Gauleiter, Gau Brandenburg
- In office 1 October 1928 – 30 September 1930
- Preceded by: Position established
- Succeeded by: Ernst Schlange
- Second Deputy Gauleiter, Gau Berlin-Brandenburg
- In office November 1926 – 30 September 1928
- Preceded by: Position established
- Succeeded by: Position abolished

Personal details
- Born: 25 May 1873 Pyritz, Province of Pomerania, Kingdom of Prussia, German Empire
- Died: unknown
- Party: Nazi Party
- Other political affiliations: German Socialist Party
- Profession: Schoolteacher

= Emil Holtz =

Nazi official (1873 – unknown)

Emil Holtz (25 May 1873 – unknown) was a German schoolteacher and an early Nazi Party official who served as Gauleiter of Gau Brandenburg from 1928 to 1930. He was charged with and convicted of sexual assault, had to resign his positions and was imprisoned. He never resumed a political role and little is known of his later life.

== Early life ==
The son of a Pomeranian farmer, Holtz was born in Pyritz (today, Pyrzyce, Poland) and was employed as a secondary school teacher. He became active in antisemitic circles before the turn of the twentieth century. After the First World War, he joined the German Socialist Party (DSP) in Berlin in 1920. This was a radically antisemitic, nationalist and Völkisch organization. In November of that year, he became chairman of the DSP. Never a mass party, the DSP in March 1922 merged with the larger Nazi Party (NSDAP) with which it shared a common ideology. During the ban on the Nazis imposed in the aftermath of Adolf Hitler's failed Beer Hall Putsch of November 1923, Holtz remained active as a speaker and propagandist for the national socialist cause in Brandenburg.

== Nazi Party career ==
Following the February 1925 re-establishment of the Party, Holtz joined it on 29 July (membership number 11,751). Considerably older than most of the other leaders, Holtz did not share with them the experience of military service in World War I or participation in the Freikorps. However, in 1926, Holz was made the SA-Führer of the Berlin Sturmabteilung (SA). In November of that year, the newly installed Gauleiter of Gau Berlin-Brandenburg, Joseph Goebbels, appointed him as Second Deputy Gauleiter. From March 1927, Holtz also was the chairman of the Gau USCHLA committee, charged with investigating and adjudicating intra-Party conflicts and disputes. In May 1928, he stood as a candidate for the Landtag of Prussia but was not elected.
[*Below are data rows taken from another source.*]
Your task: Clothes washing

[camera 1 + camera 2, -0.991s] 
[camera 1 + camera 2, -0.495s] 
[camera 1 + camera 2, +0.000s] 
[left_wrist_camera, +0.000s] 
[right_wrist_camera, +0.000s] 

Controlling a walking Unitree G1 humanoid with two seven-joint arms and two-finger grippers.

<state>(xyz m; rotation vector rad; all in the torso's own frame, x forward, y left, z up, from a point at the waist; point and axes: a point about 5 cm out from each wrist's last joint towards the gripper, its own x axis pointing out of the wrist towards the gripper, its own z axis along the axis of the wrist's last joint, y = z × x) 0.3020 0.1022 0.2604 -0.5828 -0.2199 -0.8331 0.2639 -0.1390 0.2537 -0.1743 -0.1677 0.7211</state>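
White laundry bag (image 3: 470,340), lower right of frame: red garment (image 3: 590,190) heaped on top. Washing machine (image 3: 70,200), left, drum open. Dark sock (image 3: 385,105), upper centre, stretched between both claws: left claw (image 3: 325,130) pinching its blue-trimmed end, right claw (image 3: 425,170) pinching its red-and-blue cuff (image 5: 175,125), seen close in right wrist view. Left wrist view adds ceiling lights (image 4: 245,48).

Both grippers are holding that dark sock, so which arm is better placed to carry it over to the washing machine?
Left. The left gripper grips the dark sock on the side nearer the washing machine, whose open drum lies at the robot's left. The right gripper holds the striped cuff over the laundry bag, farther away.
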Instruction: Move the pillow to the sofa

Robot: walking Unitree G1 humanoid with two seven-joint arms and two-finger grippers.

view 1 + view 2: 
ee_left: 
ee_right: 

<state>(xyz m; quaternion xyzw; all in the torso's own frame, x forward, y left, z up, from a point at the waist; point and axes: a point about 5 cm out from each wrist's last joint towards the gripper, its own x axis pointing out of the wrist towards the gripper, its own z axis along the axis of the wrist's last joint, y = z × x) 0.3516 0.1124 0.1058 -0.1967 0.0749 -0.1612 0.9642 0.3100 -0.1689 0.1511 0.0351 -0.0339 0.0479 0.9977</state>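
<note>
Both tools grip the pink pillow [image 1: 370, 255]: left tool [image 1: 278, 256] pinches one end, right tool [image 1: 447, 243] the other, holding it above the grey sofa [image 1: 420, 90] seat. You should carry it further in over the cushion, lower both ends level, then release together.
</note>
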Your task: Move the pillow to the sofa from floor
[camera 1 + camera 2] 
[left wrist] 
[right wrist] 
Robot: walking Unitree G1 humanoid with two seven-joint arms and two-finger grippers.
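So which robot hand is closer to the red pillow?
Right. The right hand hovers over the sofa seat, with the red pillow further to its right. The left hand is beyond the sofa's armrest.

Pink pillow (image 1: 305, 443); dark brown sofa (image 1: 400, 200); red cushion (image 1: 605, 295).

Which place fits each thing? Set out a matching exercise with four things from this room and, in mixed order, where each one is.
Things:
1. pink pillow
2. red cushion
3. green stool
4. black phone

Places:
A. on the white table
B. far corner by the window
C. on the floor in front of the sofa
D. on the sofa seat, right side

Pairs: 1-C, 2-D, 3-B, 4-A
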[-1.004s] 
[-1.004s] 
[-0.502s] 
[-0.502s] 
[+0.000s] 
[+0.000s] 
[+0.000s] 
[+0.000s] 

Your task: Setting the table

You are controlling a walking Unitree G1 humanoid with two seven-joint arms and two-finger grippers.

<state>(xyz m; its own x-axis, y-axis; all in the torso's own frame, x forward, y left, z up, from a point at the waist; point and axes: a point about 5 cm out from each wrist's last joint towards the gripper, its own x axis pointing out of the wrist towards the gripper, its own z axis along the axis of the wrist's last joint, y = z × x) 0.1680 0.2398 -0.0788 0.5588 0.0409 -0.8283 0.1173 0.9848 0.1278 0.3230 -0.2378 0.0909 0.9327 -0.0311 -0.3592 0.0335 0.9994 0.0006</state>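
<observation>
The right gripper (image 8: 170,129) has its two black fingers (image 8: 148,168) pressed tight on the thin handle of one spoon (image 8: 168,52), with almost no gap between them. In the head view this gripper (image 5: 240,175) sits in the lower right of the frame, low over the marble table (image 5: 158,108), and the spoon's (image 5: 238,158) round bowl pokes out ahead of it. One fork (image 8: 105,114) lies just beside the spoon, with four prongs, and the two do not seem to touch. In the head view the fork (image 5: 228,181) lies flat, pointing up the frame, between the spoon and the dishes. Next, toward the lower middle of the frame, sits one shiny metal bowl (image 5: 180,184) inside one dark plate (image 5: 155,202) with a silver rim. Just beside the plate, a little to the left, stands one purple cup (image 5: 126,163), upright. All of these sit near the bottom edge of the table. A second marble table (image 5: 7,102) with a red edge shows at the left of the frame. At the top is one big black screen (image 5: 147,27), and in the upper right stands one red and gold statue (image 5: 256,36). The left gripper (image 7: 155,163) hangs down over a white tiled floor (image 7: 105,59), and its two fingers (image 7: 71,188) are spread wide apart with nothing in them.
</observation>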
Goebbels, meanwhile, had difficulty administering the Gau due to ongoing conflicts with the SA leadership, in particular, Deputy Supreme SA-Führer East Walter Stennes and elements aligned with the more socialist, revolutionary wing of the Party. Consequently, on 1 October 1928, Gau Berlin-Brandenburg was divided into Gau Groß-Berlin and Gau Brandenburg, which comprised most of the Province of Brandenburg. While Goebbels maintained his position in Berlin, Holtz became the new Gauleiter of Brandenburg. As such, he was responsible directly to Hitler and effectively served as his viceroy to the Gau in all Party matters. Holtz would hold this position for nearly two years.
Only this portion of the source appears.